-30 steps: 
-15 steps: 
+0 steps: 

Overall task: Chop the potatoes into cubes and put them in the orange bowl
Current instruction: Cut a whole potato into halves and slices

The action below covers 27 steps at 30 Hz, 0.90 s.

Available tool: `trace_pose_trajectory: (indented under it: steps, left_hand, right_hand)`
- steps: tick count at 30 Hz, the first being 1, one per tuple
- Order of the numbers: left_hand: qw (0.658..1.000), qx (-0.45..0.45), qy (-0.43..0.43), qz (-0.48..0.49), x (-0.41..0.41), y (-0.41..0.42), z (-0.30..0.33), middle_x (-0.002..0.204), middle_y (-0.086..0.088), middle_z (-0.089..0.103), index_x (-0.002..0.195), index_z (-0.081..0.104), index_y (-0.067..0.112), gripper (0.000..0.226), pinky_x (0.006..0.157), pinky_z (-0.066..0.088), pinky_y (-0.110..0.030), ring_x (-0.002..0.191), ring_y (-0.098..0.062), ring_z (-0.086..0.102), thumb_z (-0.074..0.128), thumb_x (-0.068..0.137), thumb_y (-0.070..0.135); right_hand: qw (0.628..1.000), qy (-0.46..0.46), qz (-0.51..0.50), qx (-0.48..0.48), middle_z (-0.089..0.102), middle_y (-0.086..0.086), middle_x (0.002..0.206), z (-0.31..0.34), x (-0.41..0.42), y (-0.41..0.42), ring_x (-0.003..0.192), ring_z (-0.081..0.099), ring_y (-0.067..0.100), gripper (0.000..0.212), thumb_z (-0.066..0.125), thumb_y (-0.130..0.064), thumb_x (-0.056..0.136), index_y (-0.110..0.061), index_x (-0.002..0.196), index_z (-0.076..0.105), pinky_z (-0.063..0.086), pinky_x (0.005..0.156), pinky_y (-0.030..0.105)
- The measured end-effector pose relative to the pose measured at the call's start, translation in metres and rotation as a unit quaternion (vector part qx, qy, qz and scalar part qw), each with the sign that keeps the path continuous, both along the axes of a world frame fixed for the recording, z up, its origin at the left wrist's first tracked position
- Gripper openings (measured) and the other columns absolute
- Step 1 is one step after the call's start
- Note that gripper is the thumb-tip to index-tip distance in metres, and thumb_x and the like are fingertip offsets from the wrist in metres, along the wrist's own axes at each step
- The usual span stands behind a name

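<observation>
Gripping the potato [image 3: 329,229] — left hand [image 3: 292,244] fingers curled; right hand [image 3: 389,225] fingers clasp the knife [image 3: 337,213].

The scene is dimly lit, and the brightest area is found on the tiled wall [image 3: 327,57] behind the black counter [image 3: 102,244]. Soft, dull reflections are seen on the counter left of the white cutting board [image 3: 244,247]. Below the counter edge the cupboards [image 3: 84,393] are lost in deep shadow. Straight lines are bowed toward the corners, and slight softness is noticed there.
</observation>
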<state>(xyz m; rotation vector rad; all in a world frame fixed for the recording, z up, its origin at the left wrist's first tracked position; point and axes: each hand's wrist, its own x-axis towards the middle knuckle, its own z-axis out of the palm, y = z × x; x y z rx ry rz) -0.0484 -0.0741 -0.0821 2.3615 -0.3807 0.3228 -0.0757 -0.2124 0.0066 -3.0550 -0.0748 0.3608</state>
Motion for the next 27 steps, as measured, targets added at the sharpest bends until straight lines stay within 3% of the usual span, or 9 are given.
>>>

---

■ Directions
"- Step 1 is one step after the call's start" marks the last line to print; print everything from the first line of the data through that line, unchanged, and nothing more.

■ Problem solution
-30 steps: 
-15 steps: 
+0 steps: 

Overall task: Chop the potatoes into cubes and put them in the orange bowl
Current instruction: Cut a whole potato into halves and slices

The action below covers 27 steps at 30 Hz, 0.90 s.

Available tool: `trace_pose_trajectory: (indented under it: steps, left_hand, right_hand)`
- steps: tick count at 30 Hz, the first being 1, one per tuple
- Order of the numbers: left_hand: qw (0.658..1.000), qx (-0.45..0.45), qy (-0.43..0.43), qz (-0.48..0.49), x (-0.41..0.41), y (-0.41..0.42), z (-0.30..0.33), middle_x (-0.002..0.204), middle_y (-0.086..0.088), middle_z (-0.089..0.103), index_x (-0.002..0.195), index_z (-0.081..0.104), index_y (-0.067..0.112), gripper (0.000..0.226), pinky_x (0.006..0.157), pinky_z (-0.066..0.088), pinky_y (-0.110..0.030), ring_x (-0.002..0.191), ring_y (-0.098..0.062), ring_z (-0.086..0.102), thumb_z (-0.074..0.128), thumb_x (-0.068..0.137), thumb_y (-0.070..0.135); right_hand: qw (0.628..1.000), qy (-0.46..0.46), qz (-0.51..0.50), qx (-0.48..0.48), middle_z (-0.089..0.102), middle_y (-0.086..0.086), middle_x (0.002..0.206), z (-0.31..0.34), x (-0.41..0.42), y (-0.41..0.42), ring_x (-0.003..0.192), ring_z (-0.081..0.099), ring_y (-0.067..0.100), gripper (0.000..0.212), thumb_z (-0.066..0.125), thumb_y (-0.130..0.064), thumb_x (-0.056..0.136), index_y (-0.110..0.061), index_x (-0.002..0.196), index_z (-0.076..0.105), pinky_z (-0.063..0.086), pinky_x (0.005..0.156), pinky_y (-0.030..0.105)
- The measured end-effector pose relative to the pose measured at the call's start, translation in metres and rotation as a unit quaternion (vector part qx, qy, qz and scalar part qw), each with the sign that keeps the path continuous, both along the axes of a world frame fixed for the recording, z up, its origin at the left wrist's first tracked position
- Gripper openings (measured) and the other columns absolute
- Step 1 is one step after the call's start

With that, the answer is finished.